Le premier niveau de parallélisme se situe au niveau du domaine, plutôt que d’avoir un processeur qui calcule sur toute la France les valeurs des éléments (pression, humidité, vent), pourquoi ne pas découper la France en sous domaines ? Ainsi chaque processeur calculerait une partie restreinte du maillage initial.

Le second niveau de parallélisme se situe au niveau des éléments, pourquoi ne pas redécouper sur chaque zone et utiliser un thread qui gérera la pression, un autre qui gérera l’humidité, etc.

Le troisième niveau se situe au niveau du code lui-même, au lieu de faire une boucle for sur un ensemble de valeurs, pourquoi ne pas paralléliser cette boucle for ligne 42 par exemple ?

Au final, au lieu d’avoir besoin d’un serveur ultramoderne et sur-puissant pour calculer la météo de demain, il est possible d’avoir le résultat plus rapidement en utilisant des machines beaucoup plus modestes et en découpant intelligemment le programme. De plus, si du jour au lendemain nos données en entrée changent (un maillage plus fin de la France pour plus de précision ?), il est toujours possible de rajouter un ou plusieurs processeurs pour gérer les domaines supplémentaires. Même sans ajouter de ressources, la hausse de la taille des données en entrée sera en partie atténuée par la répartition de ces calculs supplémentaires sur chaque processeur.

De l’importance de l’architecture sous-jacente

Pour paralléliser un programme, cette partie théorique est primordiale, savoir repérer les zones de parallélismes possibles et les zones intrinsèquement séquentielles (qui nécessitent une synchronisation des données par exemple) est nécessaire pour faire une bonne parallélisation.
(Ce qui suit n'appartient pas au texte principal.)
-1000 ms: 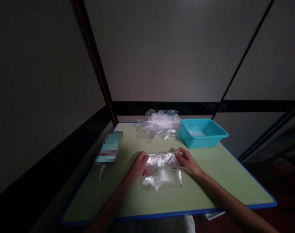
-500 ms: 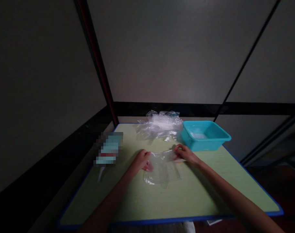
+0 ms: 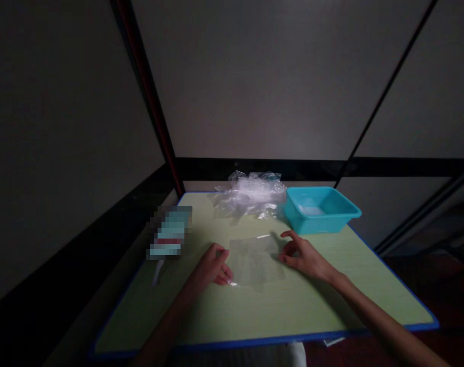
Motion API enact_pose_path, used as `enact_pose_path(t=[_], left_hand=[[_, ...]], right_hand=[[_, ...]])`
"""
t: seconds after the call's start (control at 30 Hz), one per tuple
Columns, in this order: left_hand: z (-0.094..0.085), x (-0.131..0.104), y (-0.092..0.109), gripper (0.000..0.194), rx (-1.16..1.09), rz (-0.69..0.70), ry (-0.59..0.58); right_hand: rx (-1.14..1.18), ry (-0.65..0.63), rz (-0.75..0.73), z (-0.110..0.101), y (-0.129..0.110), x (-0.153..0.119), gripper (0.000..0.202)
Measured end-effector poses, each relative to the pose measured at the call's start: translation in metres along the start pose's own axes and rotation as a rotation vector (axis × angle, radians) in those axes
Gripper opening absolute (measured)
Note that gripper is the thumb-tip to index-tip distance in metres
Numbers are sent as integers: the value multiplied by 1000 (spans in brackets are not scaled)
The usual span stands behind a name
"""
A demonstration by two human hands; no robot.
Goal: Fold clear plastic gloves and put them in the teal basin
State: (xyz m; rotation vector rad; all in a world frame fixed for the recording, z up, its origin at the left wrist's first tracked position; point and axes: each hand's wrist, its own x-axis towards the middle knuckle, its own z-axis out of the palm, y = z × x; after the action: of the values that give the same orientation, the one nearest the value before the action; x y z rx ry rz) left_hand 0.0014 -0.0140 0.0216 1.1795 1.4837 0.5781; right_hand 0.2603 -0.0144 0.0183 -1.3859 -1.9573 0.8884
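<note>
A clear plastic bag lies flat on the pale green table, between my two hands. At its left edge is my left hand, fingers apart, the lower fingertips beside or on the plastic. My right hand hovers just off the bag's right edge, thumb and index finger spread with nothing between them. Behind the bag lies a crumpled heap of clear plastic bags. The turquoise basin stands right of that heap, with something whitish at its bottom.
A pixelated item in light teal and red rests at the table's left edge, with a pale strip below it. Walls rise behind and to the left of the table. The table has a blue edge.
Both hands have let go of the bag's upper corners. The bag now lies flatter on the table. My right hand has moved right and opened; my left has moved slightly left and down.
</note>
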Motion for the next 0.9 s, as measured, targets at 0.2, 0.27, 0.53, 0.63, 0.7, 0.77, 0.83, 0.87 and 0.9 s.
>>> enact_pose_path(t=[0.2, 0.27, 0.53, 0.63, 0.7, 0.77, 0.83, 0.87, 0.9], left_hand=[[3, -10, -6, 34, -54, 40, 2], [5, -12, -10, 34, -72, 57, 14], [10, -14, -19, 35, -106, 189, 70], [12, -17, -17, 34, -95, 199, 64], [13, -19, -15, 33, -91, 197, 52], [16, -20, -14, 32, -85, 189, 43], [18, -19, -15, 31, -76, 192, 40], [18, -19, -15, 31, -68, 193, 38], [18, -20, -17, 31, -55, 188, 31]], right_hand=[[-230, 94, -54, 10, -7, -10, 41], [-159, 111, -63, 14, -6, -10, 39], [544, 113, 206, 23, -4, -1, 37], [626, 52, 303, 20, -4, -6, 41], [658, 10, 342, 19, -4, -10, 43], [677, -17, 372, 18, -2, -13, 46], [672, -41, 392, 17, -2, -16, 49], [660, -61, 400, 15, -3, -17, 50], [643, -95, 406, 12, -4, -19, 51]])
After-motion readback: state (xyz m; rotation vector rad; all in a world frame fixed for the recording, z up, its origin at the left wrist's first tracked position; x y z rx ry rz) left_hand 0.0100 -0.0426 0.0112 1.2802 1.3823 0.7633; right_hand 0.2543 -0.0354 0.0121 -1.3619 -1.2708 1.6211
Toutefois ce n’est pas suffisant, l’aspect théorique est important, mais la connaissance de l’architecture sous-jacente se révèle souvent primordiale. En effet rien n’est dit sur « la taille » des domaines à découper sur l’exemple ci-dessus, et d’une ressource de calcul à une autre, cette valeur peut influer énormément sur la phase de calcul. Un programme parallèle qui perd tous les effets de cache pourra se retrouver moins performant qu’un programme séquentiel bénéficiant des effets de cache. De manière similaire, un programme parallèle qui passe son temps à se resynchroniser perdra au final plus de temps à se synchroniser qu’il permet d’en gagner en parallélisant les tâches.
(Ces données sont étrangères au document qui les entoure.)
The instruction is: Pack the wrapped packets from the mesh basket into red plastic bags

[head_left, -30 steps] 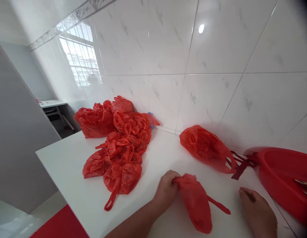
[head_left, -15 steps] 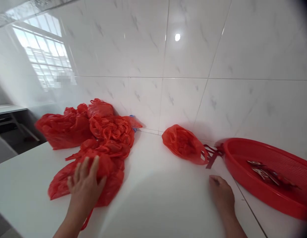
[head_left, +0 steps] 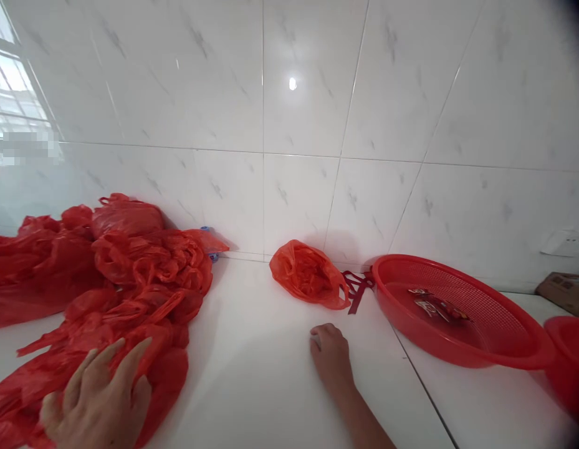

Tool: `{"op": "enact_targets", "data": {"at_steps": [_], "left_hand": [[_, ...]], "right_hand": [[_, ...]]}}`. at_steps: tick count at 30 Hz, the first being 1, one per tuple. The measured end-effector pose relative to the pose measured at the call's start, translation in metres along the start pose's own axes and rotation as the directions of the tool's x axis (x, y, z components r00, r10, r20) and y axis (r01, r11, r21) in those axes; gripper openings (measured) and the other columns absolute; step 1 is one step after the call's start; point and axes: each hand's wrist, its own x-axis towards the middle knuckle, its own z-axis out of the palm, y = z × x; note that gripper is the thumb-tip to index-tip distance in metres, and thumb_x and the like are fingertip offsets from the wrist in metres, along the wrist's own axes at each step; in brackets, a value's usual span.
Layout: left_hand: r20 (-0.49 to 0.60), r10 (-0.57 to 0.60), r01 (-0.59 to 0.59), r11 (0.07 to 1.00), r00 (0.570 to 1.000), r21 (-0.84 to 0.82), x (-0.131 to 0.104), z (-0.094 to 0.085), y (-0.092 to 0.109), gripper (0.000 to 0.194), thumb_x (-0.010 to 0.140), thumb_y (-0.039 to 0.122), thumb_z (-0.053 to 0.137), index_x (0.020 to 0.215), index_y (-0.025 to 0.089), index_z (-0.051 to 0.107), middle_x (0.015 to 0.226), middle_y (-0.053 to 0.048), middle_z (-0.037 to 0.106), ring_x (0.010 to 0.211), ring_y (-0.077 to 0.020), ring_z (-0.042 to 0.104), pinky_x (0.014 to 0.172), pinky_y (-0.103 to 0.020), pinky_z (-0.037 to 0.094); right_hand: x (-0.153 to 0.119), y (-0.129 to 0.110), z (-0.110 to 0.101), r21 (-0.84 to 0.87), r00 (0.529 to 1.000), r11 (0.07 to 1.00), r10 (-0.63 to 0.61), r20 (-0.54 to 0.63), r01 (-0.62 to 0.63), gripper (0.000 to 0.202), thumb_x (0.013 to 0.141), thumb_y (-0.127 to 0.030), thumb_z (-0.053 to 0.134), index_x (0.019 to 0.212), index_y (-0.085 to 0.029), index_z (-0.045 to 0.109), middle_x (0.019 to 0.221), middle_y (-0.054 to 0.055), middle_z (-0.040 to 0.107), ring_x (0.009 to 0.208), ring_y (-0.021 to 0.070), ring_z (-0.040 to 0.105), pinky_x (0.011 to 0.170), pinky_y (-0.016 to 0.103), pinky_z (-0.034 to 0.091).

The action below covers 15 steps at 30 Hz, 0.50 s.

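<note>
A spread of crumpled red plastic bags (head_left: 149, 262) covers the left of the white table. On the nearest of them lies my left hand (head_left: 100, 393), palm down with its fingers apart. My right hand (head_left: 330, 349) is over the white surface, its fingers curled in; whether something small is between them I cannot make out. Just beyond it, by the wall, sits a separate open-mouthed red bag (head_left: 308, 274) with crumpled red plastic inside. Dark red straps (head_left: 359, 288) lie between that bag and a red basket (head_left: 457, 355).
Several small packets (head_left: 436, 307) lie in the basket. At the far right are another red container (head_left: 569, 349) and a brown box (head_left: 563, 293). A tiled wall (head_left: 298, 118) runs along the back; a blue item (head_left: 213, 255) shows beside the bag pile.
The view has turned to the right, bringing the brown box and second red container into sight. My right hand is nearer the separate red bag. My left hand remains on the bags.
</note>
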Motion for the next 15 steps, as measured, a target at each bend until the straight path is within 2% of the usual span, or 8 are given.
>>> {"op": "enact_targets", "data": {"at_steps": [2,5,7,8,10,11,13,15], "left_hand": [[-0.055,0.210,-0.215,0.970,0.976,-0.110,-0.012,0.011,0.025,0.039,0.075,0.033,0.055,0.114,0.034,0.055,0.131,-0.004,0.050,0.126,-0.0321,0.041,0.100,-0.059,0.034],[0.151,0.411,-0.359,0.890,0.899,-0.280,-0.041,0.043,0.072,0.035,0.083,0.029,0.047,0.116,0.026,0.055,0.134,-0.010,0.047,0.123,-0.0270,0.046,0.097,-0.047,0.043],[0.383,0.493,-0.391,0.865,0.781,-0.314,-0.059,0.067,0.103,0.042,0.085,0.031,0.044,0.127,0.025,0.050,0.142,-0.010,0.041,0.129,-0.0281,0.040,0.100,-0.048,0.039],[0.500,0.538,-0.426,0.843,0.679,-0.329,-0.065,0.078,0.117,0.049,0.085,0.038,0.045,0.133,0.028,0.045,0.145,-0.010,0.037,0.132,-0.0312,0.035,0.102,-0.054,0.034],[0.615,0.591,-0.460,0.803,0.523,-0.380,-0.070,0.095,0.143,0.058,0.087,0.048,0.040,0.142,0.033,0.030,0.151,-0.006,0.025,0.137,-0.0326,0.024,0.106,-0.059,0.025],[0.638,0.602,-0.461,0.792,0.480,-0.400,-0.070,0.100,0.155,0.061,0.087,0.052,0.036,0.144,0.034,0.024,0.153,-0.005,0.020,0.138,-0.0324,0.020,0.107,-0.059,0.021],[0.668,0.587,-0.440,0.802,0.457,-0.404,-0.064,0.108,0.175,0.066,0.086,0.056,0.032,0.146,0.030,0.019,0.154,-0.006,0.014,0.140,-0.0323,0.014,0.108,-0.059,0.017],[0.684,0.550,-0.409,0.830,0.480,-0.380,-0.057,0.113,0.190,0.069,0.086,0.056,0.033,0.146,0.025,0.019,0.154,-0.008,0.014,0.140,-0.0326,0.011,0.109,-0.058,0.014]], "right_hand": [[0.003,-0.008,0.010,-0.024,1.000,1.000,-0.007,-0.019,0.006,0.029,0.075,-0.013,0.045,0.096,-0.021,0.063,0.099,0.007,0.061,0.097,0.0232,0.054,0.085,0.037,0.040],[0.009,-0.016,0.021,-0.077,0.995,0.997,-0.038,-0.087,0.031,0.042,0.075,-0.012,0.046,0.115,-0.019,0.056,0.115,0.010,0.056,0.114,0.0256,0.047,0.092,0.039,0.037],[0.016,-0.019,0.026,-0.114,0.988,0.992,-0.062,-0.140,0.047,0.045,0.076,-0.011,0.046,0.120,-0.018,0.052,0.120,0.011,0.053,0.120,0.0266,0.042,0.096,0.041,0.036],[0.020,-0.020,0.028,-0.130,0.984,0.990,-0.076,-0.162,0.055,0.046,0.076,-0.011,0.046,0.121,-0.017,0.051,0.121,0.012,0.052,0.121,0.0269,0.041,0.097,0.042,0.035],[0.029,-0.021,0.031,-0.153,0.975,0.986,-0.099,-0.199,0.068,0.046,0.077,-0.011,0.046,0.123,-0.016,0.050,0.123,0.013,0.051,0.123,0.0276,0.038,0.100,0.044,0.032],[0.033,-0.022,0.032,-0.162,0.971,0.984,-0.107,-0.213,0.073,0.045,0.078,-0.012,0.046,0.123,-0.016,0.050,0.124,0.013,0.050,0.124,0.0280,0.037,0.100,0.045,0.032],[0.043,-0.021,0.035,-0.168,0.965,0.983,-0.115,-0.234,0.076,0.044,0.079,-0.013,0.046,0.122,-0.016,0.050,0.126,0.014,0.049,0.127,0.0287,0.034,0.101,0.047,0.030],[0.054,-0.021,0.038,-0.157,0.960,0.984,-0.119,-0.253,0.081,0.042,0.081,-0.016,0.046,0.123,-0.016,0.050,0.128,0.014,0.048,0.129,0.0292,0.032,0.102,0.048,0.029]]}}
Des concepts d’implémentations

Une fois ces considérations terminées, vient la mise en place programmatique du parallélisme avec le découpage du programme et les pièges qui viennent avec : comment partager une variable entre plusieurs threads et plusieurs processus sur plusieurs machines ? C’est là que les concepts type « mutex » (mutual exclusion, objet garantissant l’exclusion mutuelle de l’accès à une donnée), « signal », « sémaphore » (sorte de mutex généralisé), « communication (a)synchrone », « communication bloquante », … arrivent et posent des problèmes. Quand on commence à manipuler ces objets, le début est très souvent frustrant : un programme qui bloque ‘sans raison’, un programme qui crashe soudainement alors que le cœur du programme n’a pas changé, des données erronées qui sont échangées, un programme qui va au bout avec un résultat final faux, … et bien souvent le développeur se retrouve découragé car peu d’outils de debug performants sont disponibles. De plus, la complexité du système mis en place complique bien souvent la compréhension de l’origine du problème. Par exemple, un débordement mémoire sur un processus peut entraîner l’envoi, plus loin dans le code, d’une mauvaise donnée à un autre processus, qui lui échouera à cause de cette valeur. Enfin, quand tous les processus communiquent entre eux, non seulement trouver le processus fautif est déjà problématique, mais il reste encore la majorité de la partie debug à faire.

Bilan

Comprendre et savoir utiliser les architectures parallèles n’est pas une chose aisée, chaque cas est particulier et il n’y a pas de « ciseau magique » pour découper un programme et le paralléliser. Il est possible de se former seul, avec de la logique, des expériences et de la patience on peut obtenir un résultat que l’on juge satisfaisant. Il est généralement recommandé de suivre une formation spécifique pour comprendre plus en détails les concepts et les facteurs qui influent sur une application parallèle, et éviter de nombreux écueils.

Bon courage à tous ceux qui souhaitent se lancer dedans.